• [Activity] Exactly the lines from the one with "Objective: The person" through the end of the material are to be output, both included, with no other text.

□ □ □

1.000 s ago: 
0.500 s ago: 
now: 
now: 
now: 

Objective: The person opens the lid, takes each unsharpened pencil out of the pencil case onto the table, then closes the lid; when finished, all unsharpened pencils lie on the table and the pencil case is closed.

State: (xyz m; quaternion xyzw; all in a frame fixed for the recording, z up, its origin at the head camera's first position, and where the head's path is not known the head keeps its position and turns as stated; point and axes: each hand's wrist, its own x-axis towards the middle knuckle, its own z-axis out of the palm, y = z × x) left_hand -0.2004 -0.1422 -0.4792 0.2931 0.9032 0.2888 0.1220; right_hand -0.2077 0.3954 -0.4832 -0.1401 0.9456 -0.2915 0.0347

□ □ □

• [Task solution]
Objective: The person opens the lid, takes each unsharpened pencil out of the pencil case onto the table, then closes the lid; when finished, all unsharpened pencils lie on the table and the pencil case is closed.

State: (xyz m; quaternion xyzw; all in a frame fixed for the recording, z up, its origin at the head camera's first position, and where the head's path is not known the head keeps its position and turns as stated; point and axes: each hand's wrist, its own x-axis towards the middle knuckle, its own z-axis out of the palm, y = z × x) left_hand -0.2004 -0.1422 -0.4792 0.2931 0.9032 0.2888 0.1220; right_hand -0.2077 0.3954 -0.4832 -0.1401 0.9456 -0.2915 0.0347

The answer given here is complete.